A lot of anglers leave the river after a nymphing session wondering why they dropped so many fish. It’s the hook set, baby! This is such a simple principle. Adhering to it will result in a noticeable increase in your catch rate. Check out this diagram:
A proper nymphing hook set goes downstream, into the mouth and the mass of the fish.

If you accept the proposition — and I feel strongly about this — that most fish are won and lost at hook set — a good set is critical to nymphing success. Picture your fly moving downstream, a few inches off the bottom. The trout is facing upstream, sees the nymph, and decides to eat.

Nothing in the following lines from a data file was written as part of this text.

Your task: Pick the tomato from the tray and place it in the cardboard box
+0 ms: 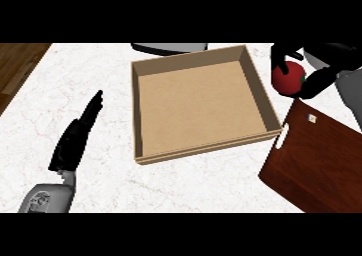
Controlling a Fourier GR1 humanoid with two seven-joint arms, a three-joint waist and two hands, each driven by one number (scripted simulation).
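My right hand (317,70) curls round the tomato (287,80), stem end tilted right, just right of the cardboard box (202,107); my left hand (77,135) lies straight-fingered.

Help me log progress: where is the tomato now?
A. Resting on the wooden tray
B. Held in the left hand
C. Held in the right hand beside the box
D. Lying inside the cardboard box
C: the right hand curls round the tomato, just outside the cardboard box wall.
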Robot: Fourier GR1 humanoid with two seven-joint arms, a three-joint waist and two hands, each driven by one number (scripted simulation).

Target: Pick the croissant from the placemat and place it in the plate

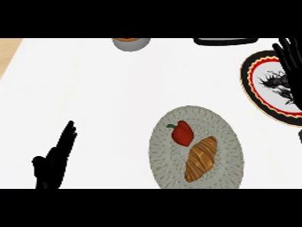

You detect the strike (look for a reason to set the hook on every drift) and set the hook. Don’t set upstream. Doing so essentially takes the fly away from a fish that has said “yes” to your offering. Instead, drive the hook point home into the fish’s mouth — downstream — using the mass of the fish against itself. What if you’re indicator nymphing and your drift has the fly 30 feet below you? On the take, sweep set off to one side.
Do this every time and you’ll be netting a lot more fish. And of course, you’re constantly checking your hook points to make sure they’re sticky sharp…right?
Steve, this is a difficult concept to learn because we (most of us) are conditioned to set the hook upstream! Several guides that I used in Montana and Alaska drummed this into me. It at first is not easy to do because of being so conditioned to strike upstream. Bill
Hi Bill. It’s especially gratifying to see clients start hooking fish after fish when they were previously dropping them. 🙂
as far as the Farmington lack of hook ups results in no hook sets
If it makes you feel any better, the Hous was incredibly slow today.